Some weights of the model checkpoint at /tmp/tmpw4933bqz were not used when initializing FlaxSpeechEncoderDecoderModel: {('decoder', 'lm_head', 'kernel')}
- This IS expected if you are initializing FlaxSpeechEncoderDecoderModel from the checkpoint of a model trained on another task or with another architecture (e.g. initializing a BertForSequenceClassification model from a BertForPreTraining model).
- This IS NOT expected if you are initializing FlaxSpeechEncoderDecoderModel from the checkpoint of a model that you expect to be exactly identical (initializing a BertForSequenceClassification model from a BertForSequenceClassification model).


### 7. Resample speech dataset if necessary

In [11]:
# We use Torch audio in this resampling step for convinience
dataset_sampling_rate = next(iter(raw_datasets.values())).features[audio_column_name].sampling_rate
if dataset_sampling_rate != feature_extractor.sampling_rate:
    raw_datasets = raw_datasets.cast_column(
        audio_column_name, datasets.features.Audio(sampling_rate=feature_extractor.sampling_rate)
    )

### 8. Preprocessing the datasets

In [12]:
# Define some constants
max_input_length = int(max_duration_in_seconds * feature_extractor.sampling_rate)
min_input_length = int(min_duration_in_seconds * feature_extractor.sampling_rate)

model_input_name = feature_extractor.model_input_names[0]

In [13]:
# Truncate data to max_samples
if max_train_samples is not None:
        raw_datasets["train"] = raw_datasets["train"].select(range(max_train_samples))

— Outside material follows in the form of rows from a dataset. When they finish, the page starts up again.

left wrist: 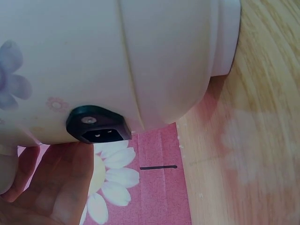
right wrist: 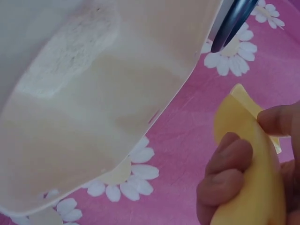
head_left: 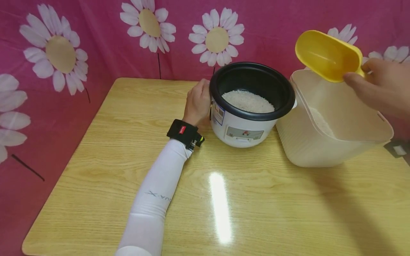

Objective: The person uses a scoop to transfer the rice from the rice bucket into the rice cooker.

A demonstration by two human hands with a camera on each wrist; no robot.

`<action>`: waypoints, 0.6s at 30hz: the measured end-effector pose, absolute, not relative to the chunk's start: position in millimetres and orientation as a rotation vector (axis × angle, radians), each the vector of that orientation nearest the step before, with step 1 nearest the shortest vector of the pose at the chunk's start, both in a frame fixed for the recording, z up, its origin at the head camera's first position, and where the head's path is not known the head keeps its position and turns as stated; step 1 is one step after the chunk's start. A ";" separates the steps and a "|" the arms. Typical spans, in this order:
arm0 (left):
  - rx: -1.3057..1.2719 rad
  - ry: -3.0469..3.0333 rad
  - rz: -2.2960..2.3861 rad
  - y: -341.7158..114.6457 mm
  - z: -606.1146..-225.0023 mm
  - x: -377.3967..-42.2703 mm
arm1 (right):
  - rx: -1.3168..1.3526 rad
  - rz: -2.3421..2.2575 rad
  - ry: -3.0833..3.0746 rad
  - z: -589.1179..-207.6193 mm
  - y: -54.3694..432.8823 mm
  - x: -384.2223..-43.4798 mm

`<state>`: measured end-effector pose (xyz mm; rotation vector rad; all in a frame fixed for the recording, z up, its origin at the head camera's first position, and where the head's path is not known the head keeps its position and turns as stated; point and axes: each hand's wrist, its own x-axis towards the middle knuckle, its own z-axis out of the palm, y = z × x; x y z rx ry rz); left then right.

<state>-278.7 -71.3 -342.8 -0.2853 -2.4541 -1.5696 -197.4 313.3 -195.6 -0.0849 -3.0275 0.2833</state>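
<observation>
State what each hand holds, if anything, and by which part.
The right hand holds the yellow scoop by its handle end. The left hand is against the side of the rice cooker; its exact hold cannot be told.

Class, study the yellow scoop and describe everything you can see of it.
The yellow scoop looks like smooth plastic. It has a deep bowl with a rounded free end, and no rice shows inside. The right hand grips it at the opposite end, hiding most of the handle. In the head view, its hollow faces the camera and it slants across the picture, appearing above the cream bin. Nothing but the hand visibly touches it.
</observation>
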 end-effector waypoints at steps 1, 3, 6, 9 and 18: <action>-0.286 -2.452 -1.573 -71.3 -343.0 -278.9 | -0.087 0.297 -3.014 -196.3 314.4 -196.0; -0.285 -2.452 -1.571 -71.5 -343.3 -278.9 | -0.095 0.333 -3.005 -196.8 316.8 -193.9; -0.279 -2.456 -1.563 -72.1 -343.5 -278.7 | -0.133 0.383 -2.985 -197.9 320.4 -191.3; -0.277 -2.463 -1.548 -72.7 -343.7 -278.9 | -0.192 0.439 -2.945 -200.0 325.0 -190.5; -0.279 -2.455 -1.535 -72.5 -344.8 -280.3 | -0.162 0.396 -3.060 -208.1 339.6 -187.6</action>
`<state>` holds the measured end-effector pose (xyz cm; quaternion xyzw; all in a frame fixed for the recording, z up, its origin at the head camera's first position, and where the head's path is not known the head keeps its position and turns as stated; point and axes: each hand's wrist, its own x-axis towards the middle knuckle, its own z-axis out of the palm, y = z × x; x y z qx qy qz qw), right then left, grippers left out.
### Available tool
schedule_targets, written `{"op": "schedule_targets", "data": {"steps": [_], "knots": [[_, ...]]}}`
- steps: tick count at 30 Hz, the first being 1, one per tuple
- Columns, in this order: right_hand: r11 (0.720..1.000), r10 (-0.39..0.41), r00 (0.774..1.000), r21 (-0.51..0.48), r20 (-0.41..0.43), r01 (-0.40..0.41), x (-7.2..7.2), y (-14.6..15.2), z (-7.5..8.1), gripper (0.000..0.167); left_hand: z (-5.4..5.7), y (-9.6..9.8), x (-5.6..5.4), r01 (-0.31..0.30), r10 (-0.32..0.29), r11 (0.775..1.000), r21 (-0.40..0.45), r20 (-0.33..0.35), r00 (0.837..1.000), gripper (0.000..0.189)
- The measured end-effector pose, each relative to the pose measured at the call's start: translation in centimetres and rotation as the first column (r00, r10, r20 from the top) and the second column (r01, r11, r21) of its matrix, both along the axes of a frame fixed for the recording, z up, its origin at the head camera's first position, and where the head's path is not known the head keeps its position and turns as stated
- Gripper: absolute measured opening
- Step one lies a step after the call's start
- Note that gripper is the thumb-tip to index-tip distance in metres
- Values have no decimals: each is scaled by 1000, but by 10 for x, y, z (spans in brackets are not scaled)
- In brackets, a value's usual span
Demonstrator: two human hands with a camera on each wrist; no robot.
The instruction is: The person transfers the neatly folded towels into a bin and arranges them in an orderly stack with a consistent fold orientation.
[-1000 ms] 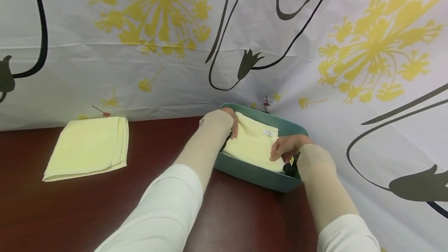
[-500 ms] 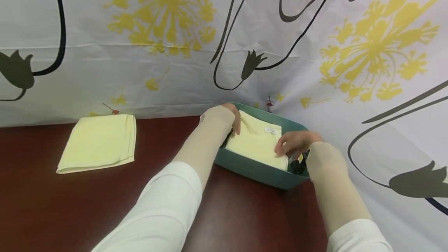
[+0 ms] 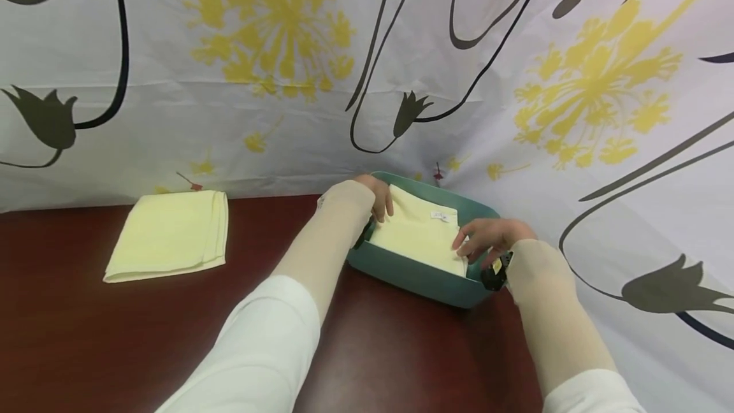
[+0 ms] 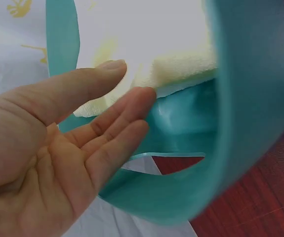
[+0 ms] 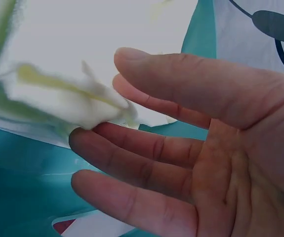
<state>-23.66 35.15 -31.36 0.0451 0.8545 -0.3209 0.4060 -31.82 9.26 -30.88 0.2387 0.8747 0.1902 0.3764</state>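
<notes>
A folded pale yellow towel (image 3: pixel 415 228) with a small white label (image 3: pixel 440 216) lies inside a teal plastic basket (image 3: pixel 413 278). At the basket's left end is my left hand (image 3: pixel 377 196); in the left wrist view its thumb and loosely bent fingers hold nothing, close to the towel's edge (image 4: pixel 181 74). My right hand (image 3: pixel 489 238) is over the right end, fingers spread. The right wrist view shows those fingers (image 5: pixel 132 158) beside the towel's rumpled corner (image 5: pixel 77 106), fingertips at or near the cloth without gripping it.
Another folded pale yellow towel (image 3: pixel 169 234) lies on the dark red-brown table (image 3: pixel 367 362) to the left. A white cloth backdrop (image 3: pixel 287 139) with yellow and grey flower prints rises behind the table and along the right side, close to the basket.
My right hand has let go of the towel's right edge, and its fingers have spread. My left hand's fingers have also loosened and drawn slightly left. The view has shifted a little.
</notes>
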Motion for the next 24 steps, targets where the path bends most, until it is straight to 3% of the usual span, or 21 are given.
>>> {"op": "schedule_targets", "data": {"steps": [5, 11, 15, 18, 24], "knots": [[1000, 17, 999, 3, -39, -16, 8, 0, 3, 32, -5, -6, 2, -63, 57, 994, 91, 61, 996, 43], [1000, 13, 998, -18, -62, -14, 13, 0, 8, 33, -3, -13, 4, -50, 44, 989, 136, 45, 998, 44], [999, 53, 993, 1, -104, -54, 14, -3, 13, 35, -1, -17, 5, -81, 63, 977, 199, 92, 994, 45], [995, 98, 982, 24, -161, -95, 17, -5, 19, 38, -1, -19, 6, -110, 79, 961, 252, 131, 988, 46], [989, 145, 947, 9, -287, -149, 26, -10, 30, 41, 1, -23, 6, -88, 55, 948, 306, 113, 992, 47]]}}
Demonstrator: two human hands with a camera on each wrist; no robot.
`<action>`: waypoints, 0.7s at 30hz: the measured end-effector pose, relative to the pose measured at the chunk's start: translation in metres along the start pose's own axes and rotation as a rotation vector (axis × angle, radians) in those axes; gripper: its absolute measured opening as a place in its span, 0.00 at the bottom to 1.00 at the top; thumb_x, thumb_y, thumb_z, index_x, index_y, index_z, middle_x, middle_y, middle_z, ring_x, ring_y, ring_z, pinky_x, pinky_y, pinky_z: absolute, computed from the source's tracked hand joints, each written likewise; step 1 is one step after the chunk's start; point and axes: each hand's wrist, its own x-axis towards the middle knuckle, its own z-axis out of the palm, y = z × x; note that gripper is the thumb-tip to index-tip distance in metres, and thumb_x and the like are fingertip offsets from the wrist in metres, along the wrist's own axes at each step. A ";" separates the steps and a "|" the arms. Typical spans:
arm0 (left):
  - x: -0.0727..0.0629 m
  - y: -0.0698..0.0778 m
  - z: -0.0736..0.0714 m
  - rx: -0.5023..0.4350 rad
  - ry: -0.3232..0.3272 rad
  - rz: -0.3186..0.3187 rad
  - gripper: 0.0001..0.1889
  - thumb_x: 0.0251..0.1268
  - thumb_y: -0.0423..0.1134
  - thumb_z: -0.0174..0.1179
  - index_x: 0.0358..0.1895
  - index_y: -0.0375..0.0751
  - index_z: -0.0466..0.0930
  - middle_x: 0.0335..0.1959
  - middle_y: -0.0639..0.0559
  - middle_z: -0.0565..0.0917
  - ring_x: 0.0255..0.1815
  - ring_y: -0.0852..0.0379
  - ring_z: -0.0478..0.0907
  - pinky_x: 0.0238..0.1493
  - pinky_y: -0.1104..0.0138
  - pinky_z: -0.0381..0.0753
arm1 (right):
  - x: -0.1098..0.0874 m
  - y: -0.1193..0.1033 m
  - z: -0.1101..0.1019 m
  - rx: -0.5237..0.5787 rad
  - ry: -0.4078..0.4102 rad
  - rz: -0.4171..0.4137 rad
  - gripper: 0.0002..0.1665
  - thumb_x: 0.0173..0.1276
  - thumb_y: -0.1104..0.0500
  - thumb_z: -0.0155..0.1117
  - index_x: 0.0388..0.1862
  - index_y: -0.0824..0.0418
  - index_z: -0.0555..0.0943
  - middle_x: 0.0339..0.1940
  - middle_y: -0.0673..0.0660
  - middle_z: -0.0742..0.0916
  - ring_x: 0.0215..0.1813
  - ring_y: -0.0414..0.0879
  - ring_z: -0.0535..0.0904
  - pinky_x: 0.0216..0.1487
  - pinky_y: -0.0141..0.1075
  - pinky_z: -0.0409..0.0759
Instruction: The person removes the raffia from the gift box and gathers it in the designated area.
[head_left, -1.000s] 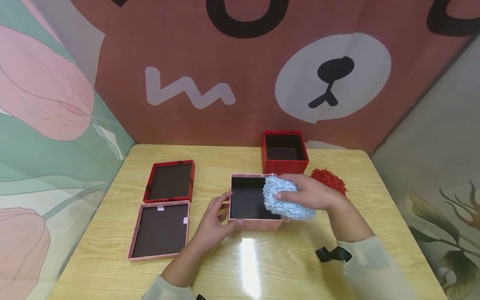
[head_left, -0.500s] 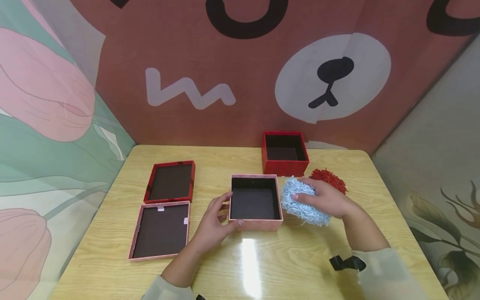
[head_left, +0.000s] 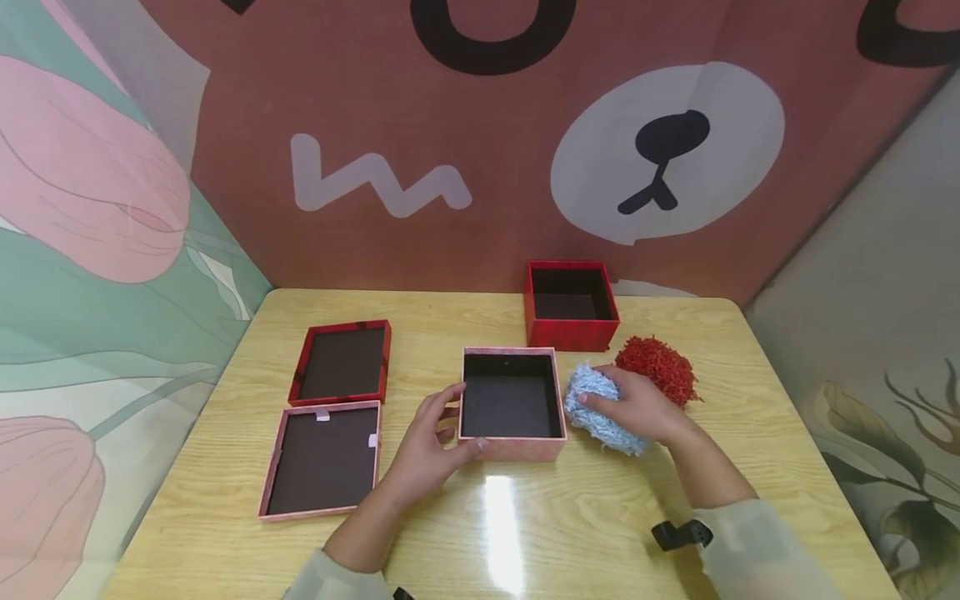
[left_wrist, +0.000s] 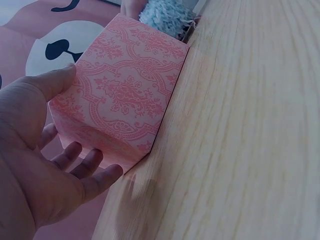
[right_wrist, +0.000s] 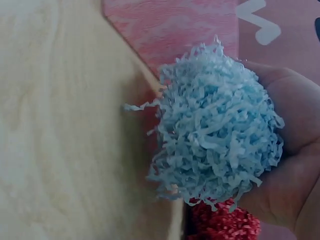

if max_eval_samples is not None:
    raw_datasets["eval"] = raw_datasets["eval"].select(range(max_eval_samples))

In [14]:
def prepare_dataset(batch):
    # process audio
    sample = batch[audio_column_name]
    inputs = feature_extractor(sample["array"], sampling_rate=sample["sampling_rate"])
    # process audio length
    batch[model_input_name] = inputs.input_values[0]
    batch["input_length"] = len(batch["input_values"])

    # process targets
    input_str = batch[text_column_name].lower() if do_lower_case else batch[text_column_name]
    batch["labels"] = tokenizer(input_str).input_ids
    batch["labels_length"] = len(batch["labels"])
    return batch

In [15]:
vectorized_datasets = raw_datasets.map(
            prepare_dataset,
            remove_columns=next(iter(raw_datasets.values())).column_names,
            num_proc=preprocessing_num_workers,
            desc="preprocess train dataset",
        )

preprocess train dataset: 100%|█████████████████████████████████████████████████████| 1427/1427 [00:16<00:00, 84.58ex/s]
preprocess train dataset: 100%|██████████████████████████████████████████████████████| 135/135 [00:00<00:00, 193.54ex/s]


In [16]:
# filter data with inputs shorter than min_input_length or longer than max_input_length
def is_audio_in_length_range(length):
    return length > min_input_length and length < max_input_length

vectorized_datasets = vectorized_datasets.filter(
    is_audio_in_length_range,
    num_proc=num_workers,
    input_columns=["input_length"],
)

100%|█████████████████████████████████████████████████████████████████████████████████████| 2/2 [00:00<00:00, 30.71ba/s]
100%|████████████████████████████████████████████████████████████████████████████████████| 1/1 [00:00<00:00, 733.78ba/s]


In [17]:
# filter data with targets shorter than min_target_length or longer than max_target_length
def is_labels_in_length_range(length):
    return length > min_target_length and length < max_target_length

vectorized_datasets = vectorized_datasets.filter(
    is_labels_in_length_range,
    num_proc=num_workers,
    input_columns=["labels_length"],
)

100%|████████████████████████████████████████████████████████████████████████████████████| 1/1 [00:00<00:00, 299.72ba/s]
100%|████████████████████████████████████████████████████████████████████████████████████| 1/1 [00:00<00:00, 563.83ba/s]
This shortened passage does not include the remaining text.